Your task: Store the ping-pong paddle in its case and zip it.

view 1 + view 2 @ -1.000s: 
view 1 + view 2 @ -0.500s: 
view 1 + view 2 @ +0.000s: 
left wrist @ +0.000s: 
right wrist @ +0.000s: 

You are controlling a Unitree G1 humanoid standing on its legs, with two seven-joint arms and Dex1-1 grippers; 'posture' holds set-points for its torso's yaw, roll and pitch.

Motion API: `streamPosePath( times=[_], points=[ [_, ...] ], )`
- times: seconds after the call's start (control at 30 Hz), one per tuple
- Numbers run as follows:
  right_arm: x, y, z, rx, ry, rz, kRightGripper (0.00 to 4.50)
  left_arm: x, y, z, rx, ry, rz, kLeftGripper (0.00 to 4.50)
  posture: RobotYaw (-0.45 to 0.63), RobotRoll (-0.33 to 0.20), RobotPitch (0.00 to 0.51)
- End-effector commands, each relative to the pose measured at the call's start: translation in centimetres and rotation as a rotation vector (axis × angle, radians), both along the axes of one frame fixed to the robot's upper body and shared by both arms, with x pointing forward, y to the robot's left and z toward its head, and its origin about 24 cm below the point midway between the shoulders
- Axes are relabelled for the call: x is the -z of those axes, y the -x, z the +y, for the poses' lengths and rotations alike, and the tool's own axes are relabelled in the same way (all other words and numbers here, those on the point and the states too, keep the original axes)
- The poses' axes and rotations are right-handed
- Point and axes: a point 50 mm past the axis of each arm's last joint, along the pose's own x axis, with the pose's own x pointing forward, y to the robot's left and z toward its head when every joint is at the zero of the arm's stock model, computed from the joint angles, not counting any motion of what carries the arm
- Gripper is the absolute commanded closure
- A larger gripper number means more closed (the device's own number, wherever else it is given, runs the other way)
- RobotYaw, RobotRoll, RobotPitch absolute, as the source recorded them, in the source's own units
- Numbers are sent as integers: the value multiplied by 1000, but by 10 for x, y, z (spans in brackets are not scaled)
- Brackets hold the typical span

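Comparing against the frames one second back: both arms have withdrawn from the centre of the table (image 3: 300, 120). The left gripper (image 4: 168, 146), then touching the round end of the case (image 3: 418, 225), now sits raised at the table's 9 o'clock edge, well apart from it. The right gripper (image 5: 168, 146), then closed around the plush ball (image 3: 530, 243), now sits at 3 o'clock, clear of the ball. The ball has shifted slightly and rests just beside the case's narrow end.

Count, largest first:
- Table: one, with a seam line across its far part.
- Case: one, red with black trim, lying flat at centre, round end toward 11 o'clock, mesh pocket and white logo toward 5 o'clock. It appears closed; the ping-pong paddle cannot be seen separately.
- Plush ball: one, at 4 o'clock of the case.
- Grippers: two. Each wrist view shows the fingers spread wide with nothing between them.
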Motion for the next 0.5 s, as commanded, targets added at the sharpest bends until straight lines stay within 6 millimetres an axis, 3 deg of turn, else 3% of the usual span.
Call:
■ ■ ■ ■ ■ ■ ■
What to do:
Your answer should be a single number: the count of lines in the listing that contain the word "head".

Response to this task:
2